◆ **Assignment**
Only one stretch of the data below should be repeated: the lines from the line containing "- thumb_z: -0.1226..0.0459" through the line containing "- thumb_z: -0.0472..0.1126", inclusive, exactly as they are.

◆ **Task input**
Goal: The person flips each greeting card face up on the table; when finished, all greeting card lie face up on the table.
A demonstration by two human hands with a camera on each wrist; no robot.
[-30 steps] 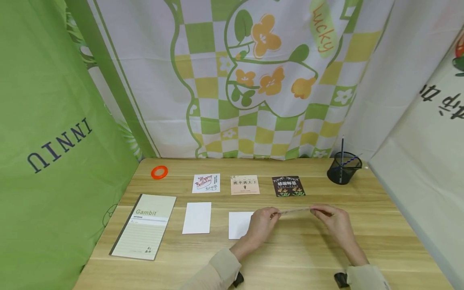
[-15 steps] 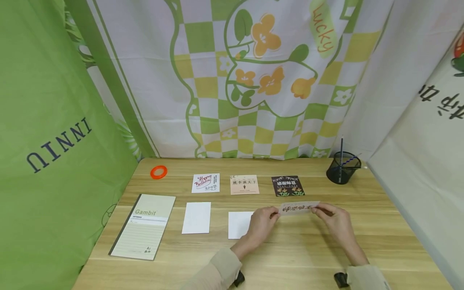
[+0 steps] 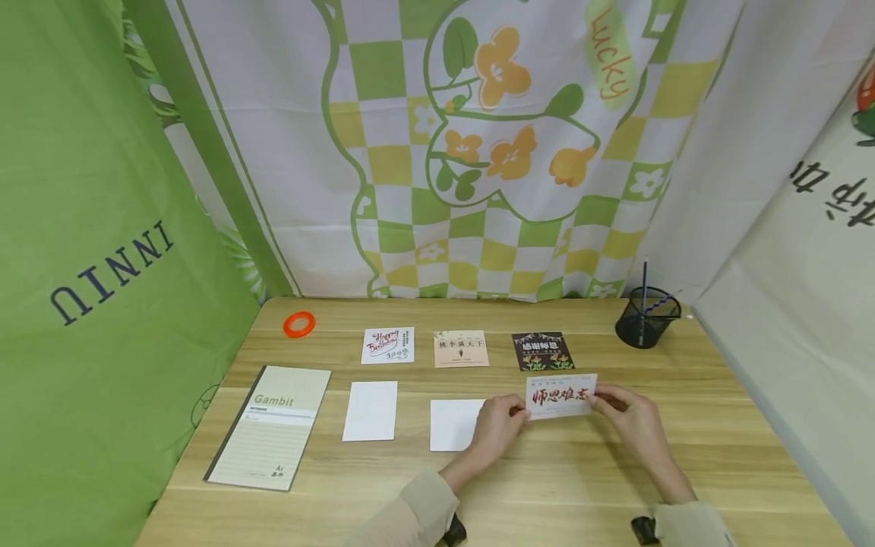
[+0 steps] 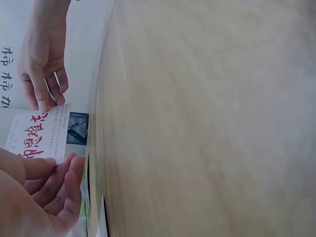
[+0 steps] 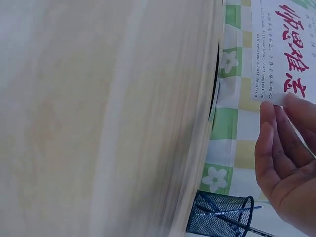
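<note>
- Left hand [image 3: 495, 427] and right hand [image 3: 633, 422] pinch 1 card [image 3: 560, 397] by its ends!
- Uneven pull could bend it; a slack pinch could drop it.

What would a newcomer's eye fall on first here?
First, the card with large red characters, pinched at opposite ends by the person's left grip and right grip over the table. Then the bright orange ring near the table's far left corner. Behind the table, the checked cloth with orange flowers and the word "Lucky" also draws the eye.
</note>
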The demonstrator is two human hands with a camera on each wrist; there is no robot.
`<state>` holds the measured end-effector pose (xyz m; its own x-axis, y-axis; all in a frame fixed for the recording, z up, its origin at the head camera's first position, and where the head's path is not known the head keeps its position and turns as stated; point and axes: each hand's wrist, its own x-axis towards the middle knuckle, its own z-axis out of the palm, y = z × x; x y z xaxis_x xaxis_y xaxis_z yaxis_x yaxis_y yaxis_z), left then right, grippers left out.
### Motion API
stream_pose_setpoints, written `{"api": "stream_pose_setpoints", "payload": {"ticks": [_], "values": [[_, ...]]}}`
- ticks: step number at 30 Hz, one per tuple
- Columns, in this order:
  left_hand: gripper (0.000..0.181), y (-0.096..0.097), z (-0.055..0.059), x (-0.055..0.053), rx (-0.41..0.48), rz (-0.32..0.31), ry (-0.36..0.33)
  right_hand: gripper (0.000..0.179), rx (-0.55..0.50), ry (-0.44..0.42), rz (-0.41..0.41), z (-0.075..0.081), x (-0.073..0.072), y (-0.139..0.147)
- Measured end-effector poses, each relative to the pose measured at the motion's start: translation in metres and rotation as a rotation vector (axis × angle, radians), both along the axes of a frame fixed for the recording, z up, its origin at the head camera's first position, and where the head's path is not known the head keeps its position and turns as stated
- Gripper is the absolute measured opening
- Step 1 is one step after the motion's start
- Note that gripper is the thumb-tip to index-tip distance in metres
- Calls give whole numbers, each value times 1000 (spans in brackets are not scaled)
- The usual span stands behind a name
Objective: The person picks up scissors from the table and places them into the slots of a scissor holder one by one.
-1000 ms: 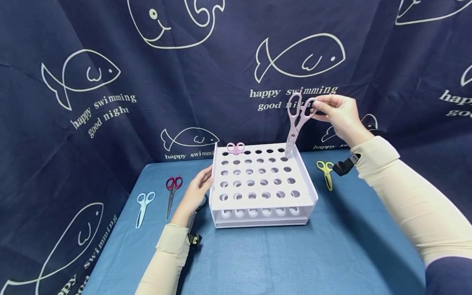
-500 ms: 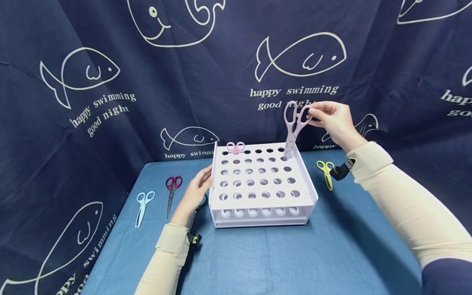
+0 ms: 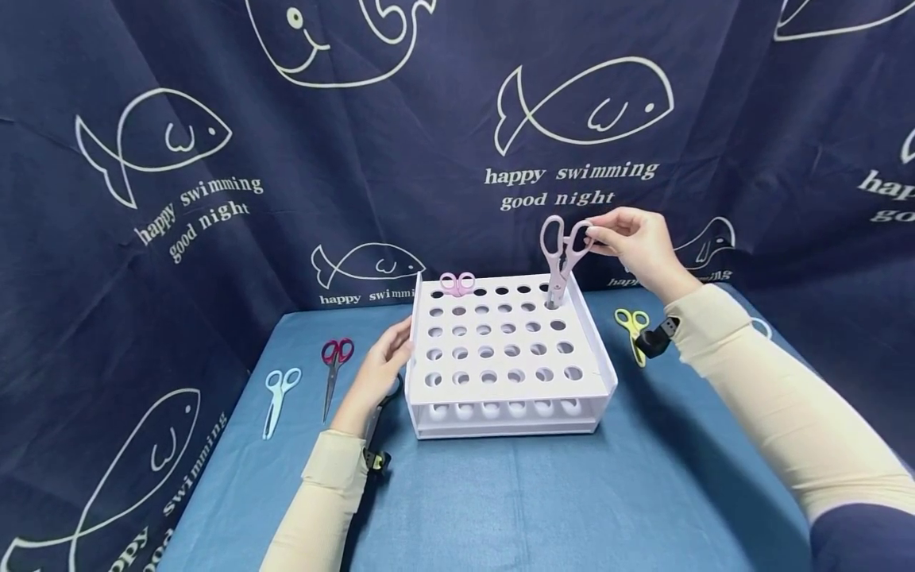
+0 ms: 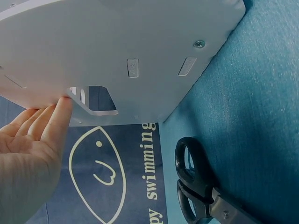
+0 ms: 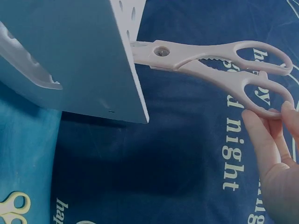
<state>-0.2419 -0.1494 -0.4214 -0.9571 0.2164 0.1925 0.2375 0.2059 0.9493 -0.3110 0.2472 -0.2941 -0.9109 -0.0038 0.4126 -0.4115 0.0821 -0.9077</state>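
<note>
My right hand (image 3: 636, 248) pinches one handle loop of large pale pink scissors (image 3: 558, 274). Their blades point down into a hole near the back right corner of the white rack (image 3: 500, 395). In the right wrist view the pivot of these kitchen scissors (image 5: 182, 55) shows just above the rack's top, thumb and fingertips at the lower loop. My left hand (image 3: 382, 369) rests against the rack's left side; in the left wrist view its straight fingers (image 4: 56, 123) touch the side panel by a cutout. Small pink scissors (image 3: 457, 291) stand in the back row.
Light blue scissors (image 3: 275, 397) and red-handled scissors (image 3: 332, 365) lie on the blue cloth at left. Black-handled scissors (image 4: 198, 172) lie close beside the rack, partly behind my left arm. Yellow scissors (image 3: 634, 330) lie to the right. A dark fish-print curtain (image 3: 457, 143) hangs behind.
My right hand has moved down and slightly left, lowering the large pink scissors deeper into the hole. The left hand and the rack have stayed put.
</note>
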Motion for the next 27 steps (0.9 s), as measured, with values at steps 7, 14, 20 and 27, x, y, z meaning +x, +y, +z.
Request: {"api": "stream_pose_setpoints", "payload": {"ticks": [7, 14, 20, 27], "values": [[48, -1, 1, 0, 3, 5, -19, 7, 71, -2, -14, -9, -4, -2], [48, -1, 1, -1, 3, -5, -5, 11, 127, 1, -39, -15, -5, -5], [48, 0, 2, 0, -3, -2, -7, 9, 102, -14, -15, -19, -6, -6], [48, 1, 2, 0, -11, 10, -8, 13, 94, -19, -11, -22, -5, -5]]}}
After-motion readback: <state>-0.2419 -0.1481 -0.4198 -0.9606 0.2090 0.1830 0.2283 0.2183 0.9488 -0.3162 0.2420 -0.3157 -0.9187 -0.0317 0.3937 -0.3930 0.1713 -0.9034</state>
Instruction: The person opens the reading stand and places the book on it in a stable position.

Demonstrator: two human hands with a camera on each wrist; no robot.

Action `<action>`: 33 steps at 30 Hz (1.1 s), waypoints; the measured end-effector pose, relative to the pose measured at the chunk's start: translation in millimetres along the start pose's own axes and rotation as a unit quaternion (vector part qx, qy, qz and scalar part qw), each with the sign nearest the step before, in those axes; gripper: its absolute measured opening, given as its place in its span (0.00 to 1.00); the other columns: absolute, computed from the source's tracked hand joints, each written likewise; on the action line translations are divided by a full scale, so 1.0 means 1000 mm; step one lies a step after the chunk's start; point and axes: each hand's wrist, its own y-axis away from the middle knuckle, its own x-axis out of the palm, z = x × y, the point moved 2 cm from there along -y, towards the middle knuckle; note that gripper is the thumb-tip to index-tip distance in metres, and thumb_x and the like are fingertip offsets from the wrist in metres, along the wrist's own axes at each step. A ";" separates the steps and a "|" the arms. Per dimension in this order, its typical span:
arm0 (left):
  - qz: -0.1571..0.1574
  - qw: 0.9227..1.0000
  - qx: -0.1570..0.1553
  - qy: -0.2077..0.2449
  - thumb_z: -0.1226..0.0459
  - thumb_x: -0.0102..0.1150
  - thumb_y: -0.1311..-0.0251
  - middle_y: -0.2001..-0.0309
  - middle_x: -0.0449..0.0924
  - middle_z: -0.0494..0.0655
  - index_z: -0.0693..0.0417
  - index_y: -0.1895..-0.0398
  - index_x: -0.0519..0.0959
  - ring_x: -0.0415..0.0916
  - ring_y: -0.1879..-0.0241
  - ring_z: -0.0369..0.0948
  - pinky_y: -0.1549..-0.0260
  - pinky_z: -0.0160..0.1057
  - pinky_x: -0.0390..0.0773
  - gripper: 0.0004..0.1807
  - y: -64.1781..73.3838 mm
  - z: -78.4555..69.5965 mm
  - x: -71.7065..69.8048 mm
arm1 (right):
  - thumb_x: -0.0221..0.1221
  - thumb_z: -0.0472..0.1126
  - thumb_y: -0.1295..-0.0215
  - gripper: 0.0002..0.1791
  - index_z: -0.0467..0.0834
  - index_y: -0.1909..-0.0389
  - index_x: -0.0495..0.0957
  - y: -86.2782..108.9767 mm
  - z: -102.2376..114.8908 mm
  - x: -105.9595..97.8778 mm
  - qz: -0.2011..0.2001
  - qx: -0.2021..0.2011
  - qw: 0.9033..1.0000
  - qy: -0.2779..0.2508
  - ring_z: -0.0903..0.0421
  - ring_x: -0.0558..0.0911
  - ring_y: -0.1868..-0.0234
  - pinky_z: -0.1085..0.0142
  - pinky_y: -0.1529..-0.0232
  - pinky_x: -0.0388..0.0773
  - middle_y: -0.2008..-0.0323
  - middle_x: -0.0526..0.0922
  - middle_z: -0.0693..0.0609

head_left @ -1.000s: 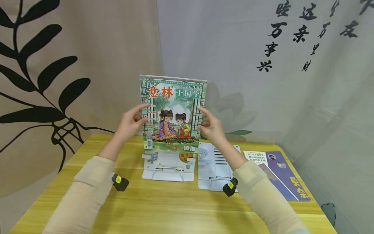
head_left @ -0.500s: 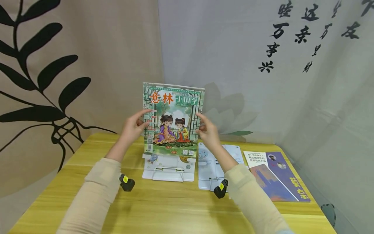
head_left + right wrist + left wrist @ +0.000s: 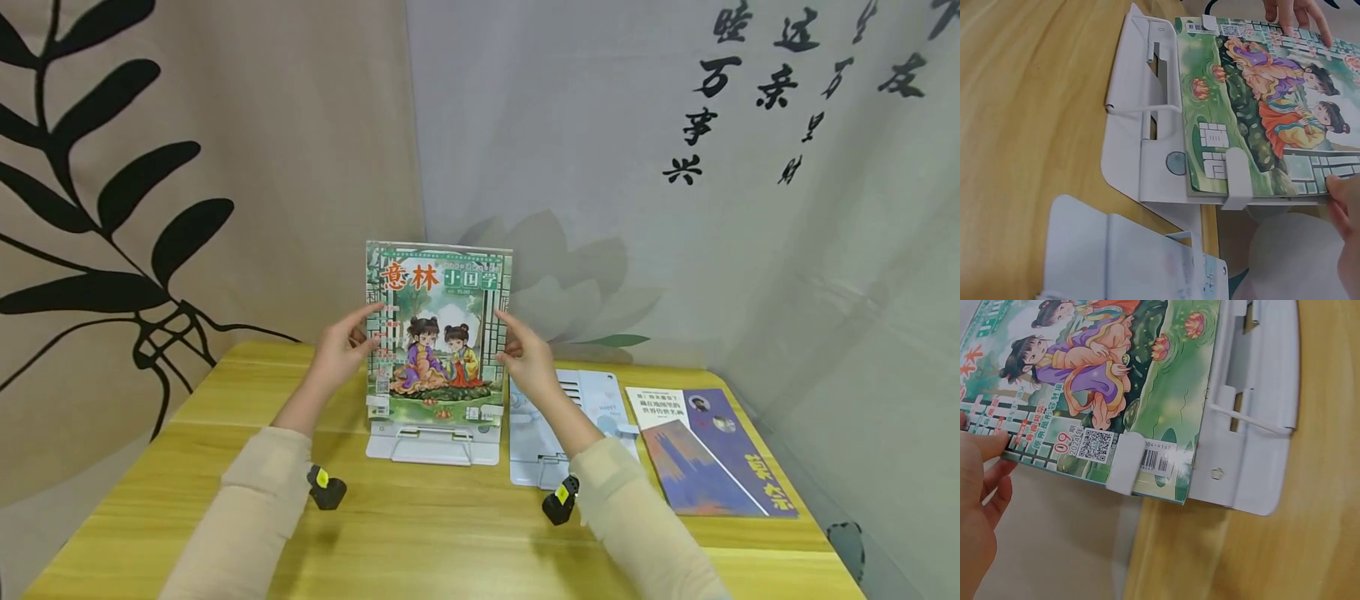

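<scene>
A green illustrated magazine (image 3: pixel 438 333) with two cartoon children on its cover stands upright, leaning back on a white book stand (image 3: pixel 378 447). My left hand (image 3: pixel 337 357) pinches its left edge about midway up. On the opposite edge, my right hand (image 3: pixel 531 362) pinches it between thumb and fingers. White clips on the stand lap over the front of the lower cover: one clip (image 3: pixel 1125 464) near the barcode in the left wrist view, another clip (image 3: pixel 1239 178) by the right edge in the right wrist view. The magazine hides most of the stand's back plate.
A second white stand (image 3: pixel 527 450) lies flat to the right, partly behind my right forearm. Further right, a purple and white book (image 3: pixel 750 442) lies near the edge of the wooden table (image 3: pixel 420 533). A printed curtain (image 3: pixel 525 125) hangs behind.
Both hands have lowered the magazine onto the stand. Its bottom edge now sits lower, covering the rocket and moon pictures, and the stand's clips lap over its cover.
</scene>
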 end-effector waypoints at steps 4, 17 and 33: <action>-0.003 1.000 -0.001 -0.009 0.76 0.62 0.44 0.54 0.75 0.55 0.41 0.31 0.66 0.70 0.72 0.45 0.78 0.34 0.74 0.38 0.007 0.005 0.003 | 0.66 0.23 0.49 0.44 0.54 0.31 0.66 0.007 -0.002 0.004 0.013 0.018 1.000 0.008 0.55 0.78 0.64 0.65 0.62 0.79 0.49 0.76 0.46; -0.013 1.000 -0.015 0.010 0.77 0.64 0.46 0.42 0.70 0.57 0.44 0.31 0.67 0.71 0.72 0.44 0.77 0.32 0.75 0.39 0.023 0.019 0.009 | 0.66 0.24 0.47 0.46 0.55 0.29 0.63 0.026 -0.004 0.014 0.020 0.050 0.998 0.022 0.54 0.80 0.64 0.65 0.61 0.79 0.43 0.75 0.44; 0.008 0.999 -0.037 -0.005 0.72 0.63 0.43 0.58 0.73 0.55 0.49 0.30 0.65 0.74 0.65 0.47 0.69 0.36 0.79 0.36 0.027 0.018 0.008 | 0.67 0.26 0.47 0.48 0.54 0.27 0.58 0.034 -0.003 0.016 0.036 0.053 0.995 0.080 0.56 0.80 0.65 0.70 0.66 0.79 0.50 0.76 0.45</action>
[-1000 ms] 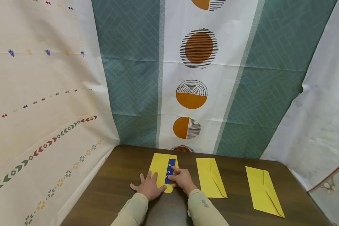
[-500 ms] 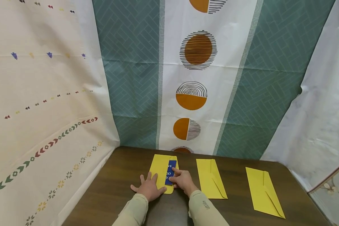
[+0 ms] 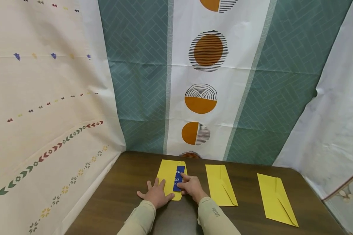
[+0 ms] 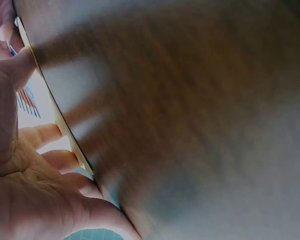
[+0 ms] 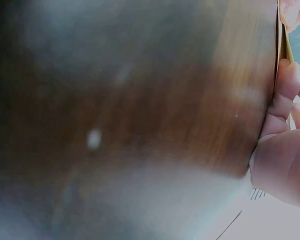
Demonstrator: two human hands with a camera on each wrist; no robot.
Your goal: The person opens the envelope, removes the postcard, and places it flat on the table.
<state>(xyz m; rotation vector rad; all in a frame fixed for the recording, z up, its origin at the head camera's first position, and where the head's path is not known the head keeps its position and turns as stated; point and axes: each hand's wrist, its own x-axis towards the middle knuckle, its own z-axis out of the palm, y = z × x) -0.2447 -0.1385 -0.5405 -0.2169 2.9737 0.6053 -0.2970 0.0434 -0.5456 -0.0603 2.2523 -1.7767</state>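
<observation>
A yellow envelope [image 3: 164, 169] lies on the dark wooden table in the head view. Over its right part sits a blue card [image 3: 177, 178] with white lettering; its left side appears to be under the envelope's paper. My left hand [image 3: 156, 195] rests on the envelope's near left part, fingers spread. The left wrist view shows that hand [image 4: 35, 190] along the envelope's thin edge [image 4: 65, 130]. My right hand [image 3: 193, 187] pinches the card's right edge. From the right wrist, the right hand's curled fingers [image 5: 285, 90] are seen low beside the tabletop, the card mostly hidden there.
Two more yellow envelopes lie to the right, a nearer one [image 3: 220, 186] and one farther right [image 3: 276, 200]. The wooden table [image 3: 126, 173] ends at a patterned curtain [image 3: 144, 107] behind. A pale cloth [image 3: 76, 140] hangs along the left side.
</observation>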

◆ **Solution to this task**
  - thumb_z: -0.1226..0.0459
  - thumb_x: -0.0102..0.1150
  - thumb_y: -0.1311..-0.0251
  - middle_y: -0.2001..-0.0309
  - middle_x: -0.0449..0.0924
  - middle_z: -0.0494..0.0655
  - index_z: -0.0693..0.0417
  - index_y: -0.1895..-0.0398
  - index_x: -0.0519..0.0959
  - ring_x: -0.0415..0.0916
  - ring_y: -0.1879..-0.0241
  - ring_z: -0.0369..0.0948
  - pinky_y: -0.1549..-0.0260
  - pinky_z: -0.0160..0.1057
  - pinky_x: -0.0390..0.0773
  - gripper: 0.0004..0.1807
  - y: -64.1781..73.3838 mm
  - z: -78.4555..69.5965 mm
  - x: -71.7065..69.8048 mm
arm1 (right):
  - thumb_x: -0.0221..0.1221
  - thumb_z: -0.0472..0.1126

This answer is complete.